Other examples exist of countries with low domestic spending on drugs but lots of innovation. Switzerland has the OECD’s second highest spending level, $963 per capita, and is both highly innovative and home to two of the world’s largest drugmakers, Novartis and Roche. Spending $310 and $318 per capita, Israel and Denmark rank near the bottom of the OECD – only Costa Rica and Mexico spend less – but also have significant biopharma innovation, with Israel in particular known for its startup scene.
But there are also cases where the reverse is true. Canada spends the fourth highest amount on drugs per capita, $832, and borders the highest-spending and most innovative country, but is “bottom of the barrel” when it comes to drug industry R&D spending, said Doug Clark, executive director of the Patented Medicine Prices Review Board, Canada’s official drug-pricing watchdog.
“So if there’s a correlation, it must be a very weak one,” Clark said in a phone interview. He added that Canada’s sparse population and lack of good health databases probably don’t increase its attractiveness for biopharma R&D despite its low corporate tax rate.
“We’ve never been a heavy hitter when it comes to pharma research and development,” Clark said.
Clark said that to the extent there is a connection between drug pricing, intellectual property protection and pharmaceutical innovation, “it’s not an organic one.” Otherwise, he said, the situation in Canada would be different.
And then there’s the odd case of Cuba, whose state-owned Center for Molecular Immunology has leveraged state support for biomedical research and the country’s comprehensive healthcare system to develop a small number of novel drugs, without the benefit of revenues from the U.S.
Indeed, there are likely factors dictating the size of a country’s biopharma industry that go beyond simply high drug prices, Wouters said. Drugmakers in the U.S., for example, benefit from a strong academic sector, public investment in basic research and a strong patent system.

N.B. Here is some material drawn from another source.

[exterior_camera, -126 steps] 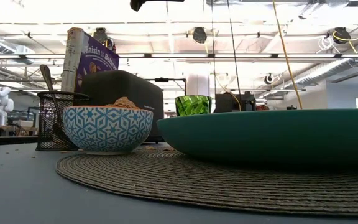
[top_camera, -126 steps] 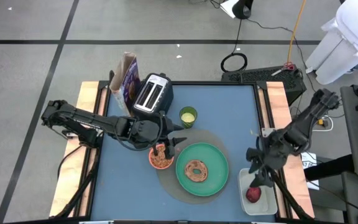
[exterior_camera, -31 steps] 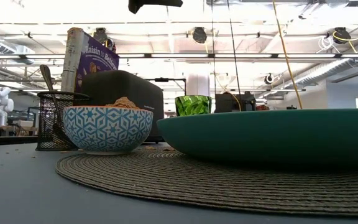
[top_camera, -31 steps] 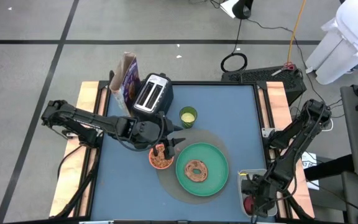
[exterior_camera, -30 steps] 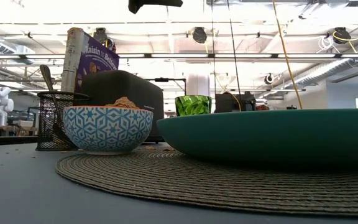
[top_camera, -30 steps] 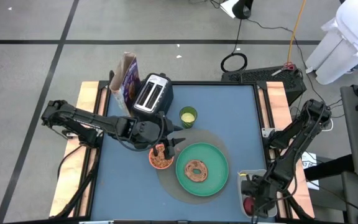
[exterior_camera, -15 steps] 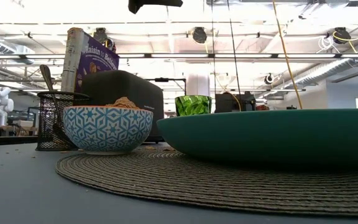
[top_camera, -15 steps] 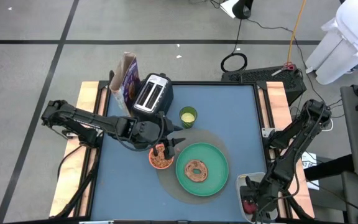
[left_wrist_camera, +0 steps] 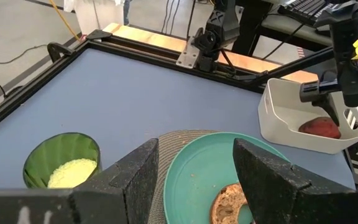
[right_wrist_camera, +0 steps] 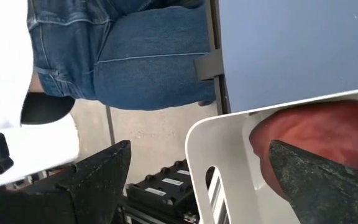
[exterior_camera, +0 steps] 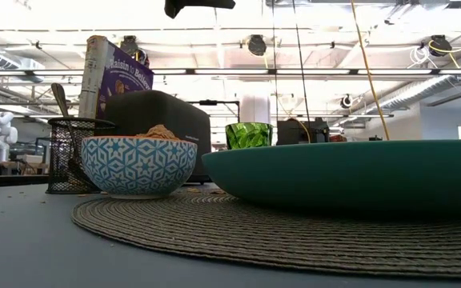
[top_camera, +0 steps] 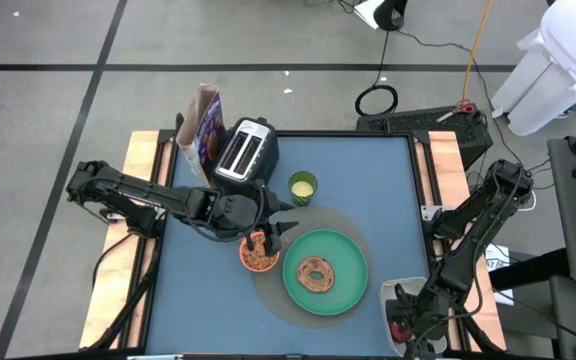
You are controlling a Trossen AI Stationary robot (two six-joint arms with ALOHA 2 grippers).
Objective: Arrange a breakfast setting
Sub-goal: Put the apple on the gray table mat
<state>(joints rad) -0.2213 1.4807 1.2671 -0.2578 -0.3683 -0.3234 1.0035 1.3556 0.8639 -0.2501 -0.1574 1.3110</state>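
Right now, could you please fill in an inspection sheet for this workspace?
Surface: blue table, round woven mat under the plate.
Job's things: bagel on green plate; bowl beside it; cereal box at back; red fruit in white tub.
Clutter: toaster, green cup, mesh holder.
Grippers: left gripper above the bowl, jaws apart; right gripper over the tub, jaws open around the fruit.
Cables: on the floor behind the table.
Surroundings: person in jeans nearby.

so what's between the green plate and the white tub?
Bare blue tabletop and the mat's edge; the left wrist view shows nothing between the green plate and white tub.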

A 2018 paper illustrates the importance of investment in basic research. Published in the journal Proceedings of the National Academy of Sciences, the study showed that more than $100 billion in funding from the National Institutes of Health contributed to published research for every one of the 210 drugs that the FDA approved between 2010 and 2016, most of it associated with basic research related to biological targets for drug action. The same paper cited research showing that companies invest an average of $1.4 billion out of pocket for each new molecular entity launched, with the total cost of capital being more than $2.5 billion. Another study cited in the paper found that for 38% of new drugs approved by the FDA, the first synthesis or purification of the molecule came from an academic institution.
“The reason there’s a lot of innovation in the U.S. is because of a big population of scientists who work on biopharmaceuticals,” Hollis said.
Hollis pointed out that while Americans spend more on drugs than anyone else, much of the development that takes place is centered on a few locations. The Boston and San Francisco areas are the largest centers for biotechnology, with areas around cities like San Diego, New York, Seattle and Philadelphia growing rapidly as well.
“Lots of money is spent in Illinois, and probably much more than in Massachusetts, but there’s more innovation in Massachusetts,” Hollis said.
There’s no denying that sales revenues and the profits they generate are critical for maintaining a healthy product pipeline and encouraging drugmakers to take the risks involved in developing new medicines. But as with so much else in biopharma, there’s a lot more to drug development than money alone.